Activity: From the listing below, pull out the lines that hold "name".

---------------

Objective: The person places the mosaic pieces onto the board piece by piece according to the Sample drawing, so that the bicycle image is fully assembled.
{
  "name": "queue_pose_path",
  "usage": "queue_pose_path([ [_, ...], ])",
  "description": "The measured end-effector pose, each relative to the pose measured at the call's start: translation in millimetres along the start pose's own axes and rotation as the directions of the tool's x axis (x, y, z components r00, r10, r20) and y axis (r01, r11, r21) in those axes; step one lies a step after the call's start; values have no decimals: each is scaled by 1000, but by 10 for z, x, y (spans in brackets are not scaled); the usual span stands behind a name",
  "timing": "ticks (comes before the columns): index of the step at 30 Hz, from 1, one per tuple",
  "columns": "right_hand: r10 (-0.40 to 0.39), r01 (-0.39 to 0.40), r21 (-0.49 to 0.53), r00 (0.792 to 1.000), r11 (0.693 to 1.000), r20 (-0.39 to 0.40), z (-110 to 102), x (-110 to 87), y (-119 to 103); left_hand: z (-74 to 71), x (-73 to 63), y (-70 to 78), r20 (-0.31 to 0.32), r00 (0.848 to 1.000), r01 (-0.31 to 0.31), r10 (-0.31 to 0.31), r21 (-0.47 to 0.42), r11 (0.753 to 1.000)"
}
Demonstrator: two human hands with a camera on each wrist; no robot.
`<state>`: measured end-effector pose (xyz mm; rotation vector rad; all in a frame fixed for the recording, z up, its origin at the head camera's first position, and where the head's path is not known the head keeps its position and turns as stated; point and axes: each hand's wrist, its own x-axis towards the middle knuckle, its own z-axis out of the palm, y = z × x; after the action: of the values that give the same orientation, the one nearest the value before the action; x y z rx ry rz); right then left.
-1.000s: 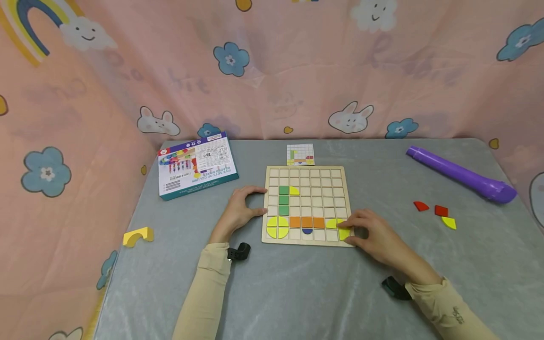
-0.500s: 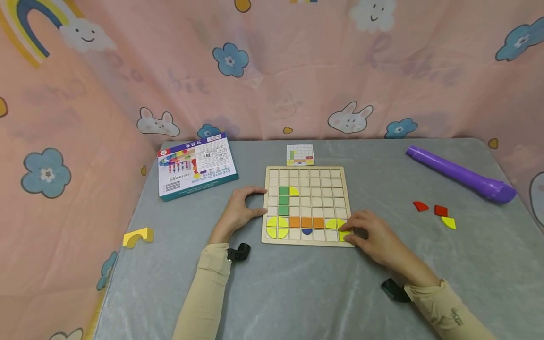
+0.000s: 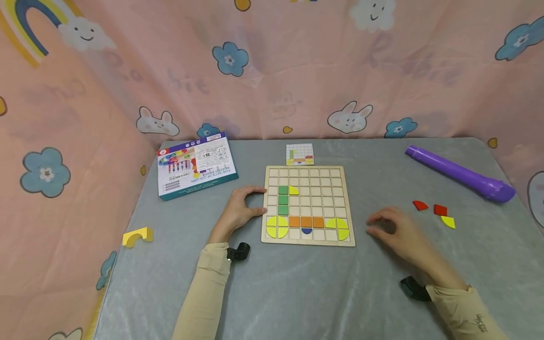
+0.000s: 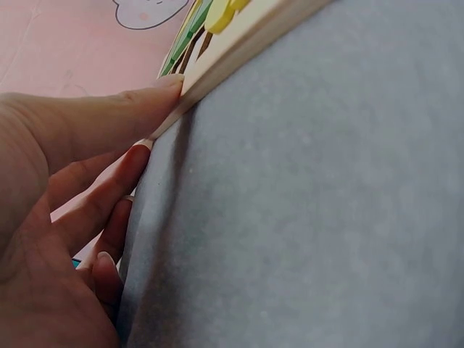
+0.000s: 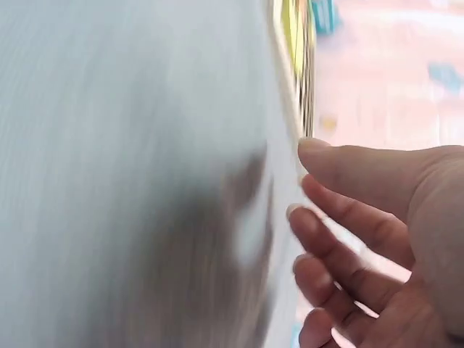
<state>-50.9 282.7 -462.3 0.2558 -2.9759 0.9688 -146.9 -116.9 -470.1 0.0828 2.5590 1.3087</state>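
A wooden grid board (image 3: 316, 182) lies on the grey cloth, with flat coloured pieces in some squares. Green squares (image 3: 283, 200) form a column, orange squares (image 3: 306, 222) a row. Yellow quarter circles make a full disc (image 3: 277, 227) at the lower left; at the lower right sit several more yellow quarter circles (image 3: 342, 228). A blue half circle (image 3: 307, 231) is under the orange row. My left hand (image 3: 240, 210) touches the board's left edge with thumb and fingertips, as the left wrist view also shows. My right hand (image 3: 399, 233) hangs right of the board, fingers loosely bent, holding nothing.
Right of the board lie two red pieces (image 3: 440, 210) and a yellow quarter circle (image 3: 448, 222), with a purple tube (image 3: 461, 174) behind them. A pattern card (image 3: 300, 154) lies behind the board. At left are a box (image 3: 197, 165) and a yellow arch block (image 3: 138, 236).
My right hand has let go of the yellow quarter circle at the board's lower right corner and moved right, off the board. The left hand has stayed at the left edge.
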Motion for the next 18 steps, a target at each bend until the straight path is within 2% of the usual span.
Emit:
queue_pose_path([
  [3,56,-56,-47,998,997,-8,-161,-71,239,-4,-1,3,1,1000,-2,2,-4,1000],
  [8,110,-123,-140,990,982,-93,-387,-236,643,-4,1,10,1,1000,2,-2,2,1000],
  [10,146,-173,-185,978,967,-150,-456,-299,764,-1,2,7,-1,1000,4,-4,2,1000],
  [13,230,-271,-231,955,935,-189,-546,-375,899,3,3,5,-3,1000,5,-5,1,1000],
  [15,288,-327,-231,939,916,-186,-590,-411,957,3,2,6,-4,1000,7,-7,2,1000],
  [18,325,-356,-233,932,905,-161,-629,-443,1008,3,0,10,-4,1000,12,-12,0,1000],
])
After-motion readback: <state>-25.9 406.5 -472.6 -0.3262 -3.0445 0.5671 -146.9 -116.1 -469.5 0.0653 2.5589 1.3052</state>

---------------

Response to this exercise:
  "name": "queue_pose_path",
  "description": "The measured end-effector pose, each relative to the pose measured at the call's start: translation in millimetres along the start pose's own axes and rotation as the directions of the tool's x axis (x, y, z components r00, r10, r20) and y axis (r01, r11, r21) in those axes; step one lies a step after the call's start; values have no decimals: each is scaled by 1000, but by 10 for z, x, y (spans in brackets are not scaled); the usual span stands behind a name",

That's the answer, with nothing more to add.